An in-house developed generative artificial intelligence (GenAI) capability built by ASIC to summarise public submissions was shelved immediately after a pilot experiment, senior staff revealed during a senate inquiry on Tuesday, after the machine outputs were deemed inferior to human-generated summaries.
ASIC chair Joe Longo, during the inquiry, also expressed his dissatisfaction with the quality and substance of the machine-generated summaries.

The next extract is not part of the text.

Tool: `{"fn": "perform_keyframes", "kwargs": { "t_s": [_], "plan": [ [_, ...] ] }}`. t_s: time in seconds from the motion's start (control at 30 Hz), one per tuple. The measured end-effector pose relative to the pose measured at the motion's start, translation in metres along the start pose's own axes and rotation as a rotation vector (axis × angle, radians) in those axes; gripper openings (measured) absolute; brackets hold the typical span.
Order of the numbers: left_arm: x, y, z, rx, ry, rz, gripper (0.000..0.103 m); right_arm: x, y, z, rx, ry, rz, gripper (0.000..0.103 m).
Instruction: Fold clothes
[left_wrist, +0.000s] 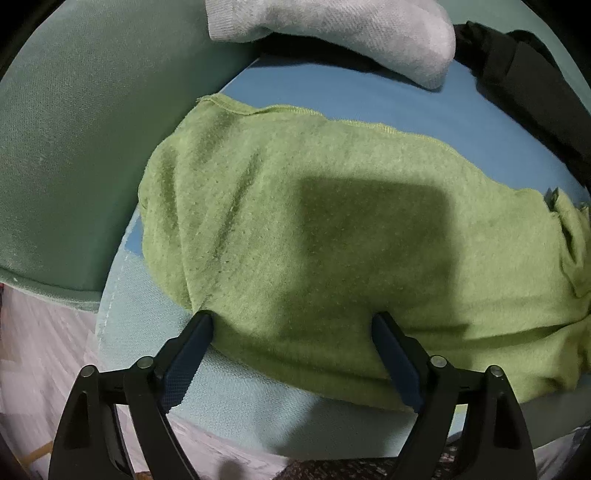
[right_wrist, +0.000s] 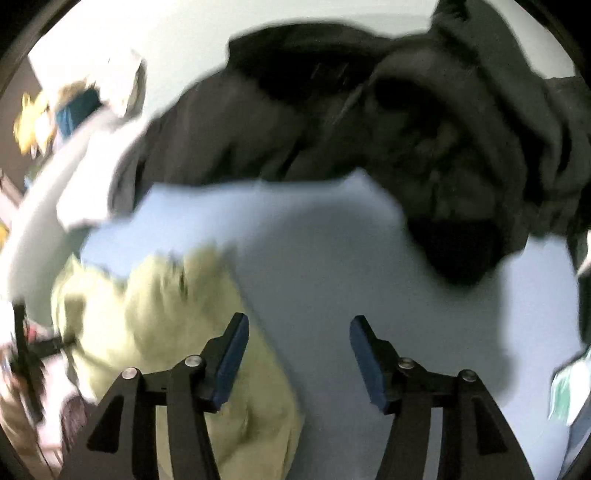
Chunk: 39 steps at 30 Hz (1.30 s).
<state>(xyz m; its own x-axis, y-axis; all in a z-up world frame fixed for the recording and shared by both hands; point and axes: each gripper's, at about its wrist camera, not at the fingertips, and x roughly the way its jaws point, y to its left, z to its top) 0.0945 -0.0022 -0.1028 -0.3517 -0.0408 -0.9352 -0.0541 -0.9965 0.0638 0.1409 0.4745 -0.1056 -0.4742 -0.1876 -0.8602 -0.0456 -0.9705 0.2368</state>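
Soft green garment (left_wrist: 332, 229), light and limp, lying flat on the blue surface (left_wrist: 461, 122).
Left hand-held gripper (left_wrist: 291, 321) spread over its near edge, best pinched there; right hand-held gripper (right_wrist: 299, 325) spread, empty.

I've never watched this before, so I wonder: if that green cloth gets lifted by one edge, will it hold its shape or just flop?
Probably flop: the green cloth already lies in soft ridges and rounded folds. It looks fuzzy, so the left gripper pads should hold it without slipping. Pushed, it would likely bunch up rather than slide.

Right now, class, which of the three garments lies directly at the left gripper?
The green garment: the left gripper straddles its near edge. The white sock and the black garment lie beyond it.
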Motion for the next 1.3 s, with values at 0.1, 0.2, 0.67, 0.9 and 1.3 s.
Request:
{"fn": "perform_keyframes", "kwargs": {
  "t_s": [0.1,0.2,0.67,0.9,1.3],
  "plan": [
    [-0.021,-0.002,0.002,0.000,-0.051,-0.059,0.072,0.011,0.004,-0.012,-0.006,0.054,0.011,0.054],
    [-0.038,-0.010,0.004,0.021,-0.088,-0.093,0.072,0.014,0.028,-0.014,-0.090,0.061,0.012,0.043],
    [-0.019,-0.053,0.035,0.061,-0.061,-0.114,0.072,-0.046,-0.035,-0.004,0.279,-0.165,-0.035,0.045],
    [-0.037,-0.088,0.023,0.177,-0.049,-0.209,0.072,-0.004,0.003,-0.054,0.194,-0.014,0.126,0.059],
    [-0.067,-0.155,0.000,0.388,0.025,-0.399,0.072,-0.007,0.000,-0.086,0.328,0.035,0.190,0.008]
  ]
}}
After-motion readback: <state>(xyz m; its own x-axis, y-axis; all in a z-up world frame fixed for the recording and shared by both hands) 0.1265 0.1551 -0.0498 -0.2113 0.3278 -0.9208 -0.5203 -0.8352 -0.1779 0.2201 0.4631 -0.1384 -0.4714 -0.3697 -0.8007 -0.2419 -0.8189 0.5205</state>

The standalone capability, built on Meta’s Llama 2 large language model (LLM), was designed to produce accurate summaries of public submissions forwarded to the regulator, said Graham Jefferson, ASIC’s digital and transformation lead, who was among the overseers of the GenAI experiment.

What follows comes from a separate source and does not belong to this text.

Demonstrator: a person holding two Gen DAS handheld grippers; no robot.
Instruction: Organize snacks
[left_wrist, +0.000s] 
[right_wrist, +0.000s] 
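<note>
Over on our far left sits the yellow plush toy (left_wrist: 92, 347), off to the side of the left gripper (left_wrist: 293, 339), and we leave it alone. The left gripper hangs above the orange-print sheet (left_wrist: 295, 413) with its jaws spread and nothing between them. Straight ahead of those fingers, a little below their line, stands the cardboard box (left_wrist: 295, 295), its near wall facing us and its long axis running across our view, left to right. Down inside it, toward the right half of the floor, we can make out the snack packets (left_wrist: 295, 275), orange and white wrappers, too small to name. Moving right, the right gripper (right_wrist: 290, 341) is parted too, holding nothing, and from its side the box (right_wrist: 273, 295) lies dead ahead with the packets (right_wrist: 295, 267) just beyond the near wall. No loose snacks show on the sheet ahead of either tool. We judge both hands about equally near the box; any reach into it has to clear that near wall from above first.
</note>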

Generating these summaries is a typically onerous but necessary responsibility for ASIC’s human staff, with machine-generated summaries offering the prospect of significantly reducing man-hours spent on this task.

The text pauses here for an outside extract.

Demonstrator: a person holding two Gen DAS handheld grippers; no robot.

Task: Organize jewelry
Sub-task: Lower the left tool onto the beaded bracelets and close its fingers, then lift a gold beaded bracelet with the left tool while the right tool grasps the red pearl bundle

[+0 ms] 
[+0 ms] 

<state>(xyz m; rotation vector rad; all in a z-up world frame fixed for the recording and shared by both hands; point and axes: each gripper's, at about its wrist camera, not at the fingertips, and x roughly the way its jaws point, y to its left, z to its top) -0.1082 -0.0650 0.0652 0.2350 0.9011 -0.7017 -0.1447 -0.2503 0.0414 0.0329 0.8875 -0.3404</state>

“That was an offline experiment,” Jefferson confirmed during the Senate Select Committee on Adopting AI, who further clarified that the summarisation pilot was conducted on submissions made to a parliamentary joint inquiry into the consultancy sector.
According to Jefferson, the submissions, numbering around 50, were loaded into and parsed through the LLM for summarisation. To provide a control for the study, the each of 50 or so submissions were also summarised by ASIC staff members. The two output methods were then assessed by the regulator’s senior staff in a blind comparison.
While, according to Jefferson, ASIC deemed the LLM pilot a “success”, he hastened to add that “the results… wouldn’t be something we’d want to use going forward”.
“The results weren’t sufficiently good for us to want to use that summary technique in that particular way. Not at this stage of the process.
“What we found in general terms was that the summaries were quite generic. The nuance as to how ASIC had been referenced wasn’t coming through in the AI-generated summaries in the way that it was when an ASIC employee was doing the summarising work,” Jefferson added.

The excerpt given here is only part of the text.